Oye ! oye ! oye !... vous m'avez cassé une dent !... Mais on fait semblant... Vous ne savez donc pas ?

 

JULES.

Voulez-vous que je recommence ?

 

BAUDRUCHON.

Non ! non !... Vous serez peut-être plus fort sur le coup de pied... Voyons, faites-moi le plaisir de m'en donner un !

 

JULES.

Mais c’est vous manquer...

 

BAUDRUCHON.

Je vous l'ordonne !

 

JULES, à part.

Je veux bien, moi... il veut essayer ma force... (Haut.) Oh ! je suis très fort, allez… tendez la face !

 

BAUDRUCHON.

Voilà !...

 

JULES, lui envoyant un coup de pied.

V'lan !...

 

BAUDRUCHON, sautant sous le coup de pied.

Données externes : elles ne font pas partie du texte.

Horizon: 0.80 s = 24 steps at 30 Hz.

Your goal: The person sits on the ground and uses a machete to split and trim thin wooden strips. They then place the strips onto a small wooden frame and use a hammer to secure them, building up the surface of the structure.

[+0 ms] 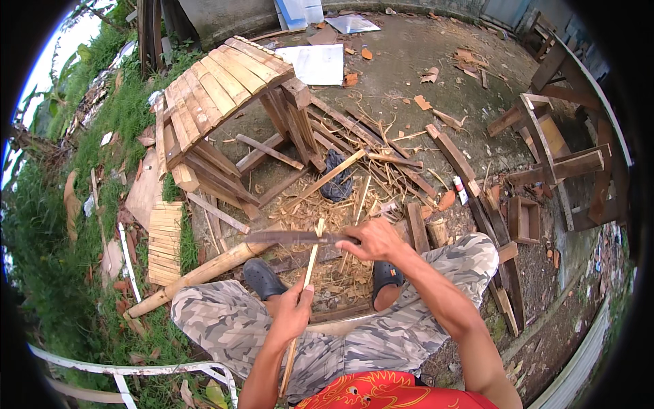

Nom de nom !... (Revenant à lui et lui prenant la main.) Vous m'aviez dit que vous étiez solide, je vous crois !

 

JULES.

Oh ! j'en donne encore de plus forts que ça !

 

BAUDRUCHON.

De plus forts !... Donnez-m’en un pour rentrer dans la coulisse !

Il va se mettre devant la porte de gauche, 2e plan, le nez sur la porte.

 

JULES.

Quoi ! vous voulez ?...

 

BAUDRUCHON.

Je vous en prie ! Je vous l'ordonne !

 

JULES.

Ah ! je veux bien, moi !... Quel drôle de beau-père !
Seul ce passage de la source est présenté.